▶ **Your assignment**
Starting at the top line and ending at the last, restate the records exactly.

▶ **Input data**
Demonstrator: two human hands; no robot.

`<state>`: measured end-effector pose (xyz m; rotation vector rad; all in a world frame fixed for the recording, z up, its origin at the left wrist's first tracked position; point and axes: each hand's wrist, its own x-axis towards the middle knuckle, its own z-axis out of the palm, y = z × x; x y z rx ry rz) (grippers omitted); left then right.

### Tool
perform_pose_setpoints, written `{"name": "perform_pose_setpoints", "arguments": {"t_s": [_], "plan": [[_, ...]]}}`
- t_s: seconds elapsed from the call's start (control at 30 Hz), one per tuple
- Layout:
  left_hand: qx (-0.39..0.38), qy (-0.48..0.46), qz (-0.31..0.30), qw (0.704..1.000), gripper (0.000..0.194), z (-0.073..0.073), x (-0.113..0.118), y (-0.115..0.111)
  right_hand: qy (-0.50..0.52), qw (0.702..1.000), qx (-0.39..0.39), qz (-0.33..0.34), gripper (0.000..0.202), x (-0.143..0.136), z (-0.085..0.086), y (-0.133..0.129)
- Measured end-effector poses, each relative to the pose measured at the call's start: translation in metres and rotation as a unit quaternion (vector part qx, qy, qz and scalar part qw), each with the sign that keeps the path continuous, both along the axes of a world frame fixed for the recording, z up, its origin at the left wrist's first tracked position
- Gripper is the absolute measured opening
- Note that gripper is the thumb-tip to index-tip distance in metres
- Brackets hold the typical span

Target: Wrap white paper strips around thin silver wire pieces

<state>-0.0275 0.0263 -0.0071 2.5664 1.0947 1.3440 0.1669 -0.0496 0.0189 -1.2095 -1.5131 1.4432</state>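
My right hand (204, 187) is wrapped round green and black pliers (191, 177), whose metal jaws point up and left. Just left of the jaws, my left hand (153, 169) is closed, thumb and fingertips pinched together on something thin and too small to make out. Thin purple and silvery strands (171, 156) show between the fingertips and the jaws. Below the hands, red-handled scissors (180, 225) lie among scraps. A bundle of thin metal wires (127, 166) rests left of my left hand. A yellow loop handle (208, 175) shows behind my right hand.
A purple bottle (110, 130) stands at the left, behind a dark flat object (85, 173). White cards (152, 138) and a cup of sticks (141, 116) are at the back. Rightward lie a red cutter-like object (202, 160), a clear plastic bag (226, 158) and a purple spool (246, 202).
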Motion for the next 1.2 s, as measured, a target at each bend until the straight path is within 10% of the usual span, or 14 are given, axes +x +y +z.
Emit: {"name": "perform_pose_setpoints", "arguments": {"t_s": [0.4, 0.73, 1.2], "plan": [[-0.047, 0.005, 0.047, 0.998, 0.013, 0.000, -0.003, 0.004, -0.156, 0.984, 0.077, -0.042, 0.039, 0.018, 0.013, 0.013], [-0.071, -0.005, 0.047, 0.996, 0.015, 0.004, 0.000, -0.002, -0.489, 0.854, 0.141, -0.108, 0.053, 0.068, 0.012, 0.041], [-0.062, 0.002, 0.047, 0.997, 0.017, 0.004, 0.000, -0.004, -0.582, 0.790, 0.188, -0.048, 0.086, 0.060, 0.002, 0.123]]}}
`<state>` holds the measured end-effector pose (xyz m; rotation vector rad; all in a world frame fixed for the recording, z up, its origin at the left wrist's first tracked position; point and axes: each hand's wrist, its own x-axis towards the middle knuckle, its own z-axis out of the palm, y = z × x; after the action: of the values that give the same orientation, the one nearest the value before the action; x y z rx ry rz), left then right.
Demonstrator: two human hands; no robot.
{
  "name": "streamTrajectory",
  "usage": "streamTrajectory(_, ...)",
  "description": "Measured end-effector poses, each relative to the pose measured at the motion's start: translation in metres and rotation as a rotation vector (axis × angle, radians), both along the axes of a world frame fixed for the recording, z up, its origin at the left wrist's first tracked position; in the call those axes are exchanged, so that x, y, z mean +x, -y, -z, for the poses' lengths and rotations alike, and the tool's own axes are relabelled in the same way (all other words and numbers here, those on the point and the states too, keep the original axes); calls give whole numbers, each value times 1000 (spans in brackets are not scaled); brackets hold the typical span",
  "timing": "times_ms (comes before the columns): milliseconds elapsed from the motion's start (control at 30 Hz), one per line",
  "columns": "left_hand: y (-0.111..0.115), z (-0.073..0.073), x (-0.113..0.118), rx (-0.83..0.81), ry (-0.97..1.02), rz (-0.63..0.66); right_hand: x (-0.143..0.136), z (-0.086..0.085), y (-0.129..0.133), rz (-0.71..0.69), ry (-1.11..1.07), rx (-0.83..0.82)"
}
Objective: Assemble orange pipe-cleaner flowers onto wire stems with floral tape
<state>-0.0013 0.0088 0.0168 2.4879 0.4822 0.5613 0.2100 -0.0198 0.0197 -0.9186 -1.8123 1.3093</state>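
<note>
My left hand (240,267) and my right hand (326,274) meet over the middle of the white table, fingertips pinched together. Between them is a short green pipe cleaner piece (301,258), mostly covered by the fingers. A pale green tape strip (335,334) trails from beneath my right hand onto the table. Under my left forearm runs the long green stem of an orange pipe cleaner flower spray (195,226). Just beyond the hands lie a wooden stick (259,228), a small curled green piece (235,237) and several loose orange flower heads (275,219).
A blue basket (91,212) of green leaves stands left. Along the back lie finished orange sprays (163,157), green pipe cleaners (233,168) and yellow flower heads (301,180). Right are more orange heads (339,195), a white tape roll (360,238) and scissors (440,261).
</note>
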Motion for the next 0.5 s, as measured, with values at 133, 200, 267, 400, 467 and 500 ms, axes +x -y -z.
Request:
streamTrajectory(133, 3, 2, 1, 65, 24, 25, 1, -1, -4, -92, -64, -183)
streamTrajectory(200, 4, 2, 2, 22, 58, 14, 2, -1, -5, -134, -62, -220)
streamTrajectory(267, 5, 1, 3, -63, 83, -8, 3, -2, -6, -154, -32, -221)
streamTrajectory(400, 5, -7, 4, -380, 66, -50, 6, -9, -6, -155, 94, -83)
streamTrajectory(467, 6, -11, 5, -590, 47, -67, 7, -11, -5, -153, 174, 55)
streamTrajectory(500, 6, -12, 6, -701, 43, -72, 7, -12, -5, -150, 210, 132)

▶ **Exercise answer**
Demonstrator: two human hands; no robot.

`<state>`: measured end-effector pose (xyz m; rotation vector rad; all in a world frame fixed for the recording, z up, its origin at the left wrist's first tracked position; point and axes: each hand's wrist, its own x-axis towards the middle knuckle, its own z-axis out of the palm, y = z × x; x y z rx ry rz) (grippers omitted); left then right.

### Tool
perform_pose_setpoints, written `{"name": "perform_pose_setpoints", "arguments": {"t_s": [_], "plan": [[_, ...]]}}`
- t_s: seconds elapsed from the call's start (control at 30 Hz), one per tuple
- Layout:
  left_hand: qx (-0.39..0.38), qy (-0.48..0.46), qz (-0.31..0.30), qw (0.704..1.000), gripper (0.000..0.194), z (-0.073..0.073), x (-0.113..0.118), y (-0.115..0.111)
  right_hand: qy (-0.50..0.52), qw (0.702..1.000), qx (-0.39..0.39), qz (-0.33..0.34), gripper (0.000..0.202), x (-0.143..0.136), z (-0.085..0.086), y (-0.133..0.129)
- Measured end-effector poses, each relative to the pose measured at the call's start: translation in metres and rotation as a unit quaternion (vector part qx, qy, qz and scalar part qw), each with the sign that keeps the path continuous, both along the axes of a world frame fixed for the recording, z up, its origin at the left wrist's first tracked position
- Gripper is the absolute measured opening
- Note that gripper is the thumb-tip to index-tip distance in metres
- Brackets hold the typical span

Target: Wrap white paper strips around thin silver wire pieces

<state>-0.0275 0.0263 -0.0071 2.5664 1.0947 1.3440 0.1669 -0.0496 0.0189 -1.2095 -1.5131 1.4432</state>
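My right hand (204, 187) is wrapped round green and black pliers (191, 177), whose metal jaws point up and left. Just left of the jaws, my left hand (153, 169) is closed, thumb and fingertips pinched together on something thin and too small to make out. Thin purple and silvery strands (171, 156) show between the fingertips and the jaws. Below the hands, red-handled scissors (180, 225) lie among scraps. A bundle of thin metal wires (127, 166) rests left of my left hand. A yellow loop handle (208, 175) shows behind my right hand.
A purple bottle (110, 130) stands at the left, behind a dark flat object (85, 173). White cards (152, 138) and a cup of sticks (141, 116) are at the back. Rightward lie a red cutter-like object (202, 160), a clear plastic bag (226, 158) and a purple spool (246, 202).
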Motion for the next 1.2 s, as measured, a target at each bend until the straight path is within 10% of the usual span, or 14 are given, axes +x +y +z.
Emit: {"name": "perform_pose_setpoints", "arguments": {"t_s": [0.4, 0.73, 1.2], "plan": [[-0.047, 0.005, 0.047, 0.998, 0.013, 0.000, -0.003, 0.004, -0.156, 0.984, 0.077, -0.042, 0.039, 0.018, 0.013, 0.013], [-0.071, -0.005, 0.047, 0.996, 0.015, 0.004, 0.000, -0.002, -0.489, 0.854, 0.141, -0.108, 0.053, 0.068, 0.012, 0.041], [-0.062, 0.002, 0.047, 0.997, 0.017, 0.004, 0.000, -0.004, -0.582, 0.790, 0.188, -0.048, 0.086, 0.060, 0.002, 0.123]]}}
`<state>` holds the measured end-effector pose (xyz m; rotation vector rad; all in a world frame fixed for the recording, z up, its origin at the left wrist's first tracked position; point and axes: each hand's wrist, its own x-axis towards the middle knuckle, its own z-axis out of the palm, y = z × x; after the action: of the values that give the same orientation, the one nearest the value before the action; x y z rx ry rz), left then right.
Demonstrator: two human hands; no robot.
{
  "name": "streamTrajectory",
  "usage": "streamTrajectory(_, ...)",
  "description": "Measured end-effector poses, each relative to the pose measured at the motion's start: translation in metres and rotation as a rotation vector (axis × angle, radians), both along the axes of a world frame fixed for the recording, z up, its origin at the left wrist's first tracked position; in the call those axes are exchanged, so that x, y, z mean +x, -y, -z, for the poses' lengths and rotations alike, and the tool's own axes are relabelled in the same way (all other words and numbers here, those on the point and the states too, keep the original axes); calls give whole numbers, each value times 1000 (spans in brackets are not scaled); brackets hold the typical span",
  "timing": "times_ms (comes before the columns): milliseconds elapsed from the motion's start (control at 30 Hz), one per line",
  "columns": "left_hand: y (-0.111..0.115), z (-0.073..0.073), x (-0.113..0.118), rx (-0.83..0.81), ry (-0.97..1.02), rz (-0.63..0.66); right_hand: x (-0.143..0.136), z (-0.086..0.085), y (-0.129..0.133), rz (-0.71..0.69), ry (-1.11..1.07), rx (-0.83..0.82)"
}
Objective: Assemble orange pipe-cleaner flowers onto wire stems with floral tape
<state>-0.0013 0.0088 0.0168 2.4879 0.4822 0.5613 0.2100 -0.0198 0.0197 -0.9186 -1.8123 1.3093</state>
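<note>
My left hand (240,267) and my right hand (326,274) meet over the middle of the white table, fingertips pinched together. Between them is a short green pipe cleaner piece (301,258), mostly covered by the fingers. A pale green tape strip (335,334) trails from beneath my right hand onto the table. Under my left forearm runs the long green stem of an orange pipe cleaner flower spray (195,226). Just beyond the hands lie a wooden stick (259,228), a small curled green piece (235,237) and several loose orange flower heads (275,219).
A blue basket (91,212) of green leaves stands left. Along the back lie finished orange sprays (163,157), green pipe cleaners (233,168) and yellow flower heads (301,180). Right are more orange heads (339,195), a white tape roll (360,238) and scissors (440,261).
</note>
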Motion for the next 0.5 s, as measured, with values at 133, 200, 267, 400, 467 and 500 ms, axes +x -y -z.
Request:
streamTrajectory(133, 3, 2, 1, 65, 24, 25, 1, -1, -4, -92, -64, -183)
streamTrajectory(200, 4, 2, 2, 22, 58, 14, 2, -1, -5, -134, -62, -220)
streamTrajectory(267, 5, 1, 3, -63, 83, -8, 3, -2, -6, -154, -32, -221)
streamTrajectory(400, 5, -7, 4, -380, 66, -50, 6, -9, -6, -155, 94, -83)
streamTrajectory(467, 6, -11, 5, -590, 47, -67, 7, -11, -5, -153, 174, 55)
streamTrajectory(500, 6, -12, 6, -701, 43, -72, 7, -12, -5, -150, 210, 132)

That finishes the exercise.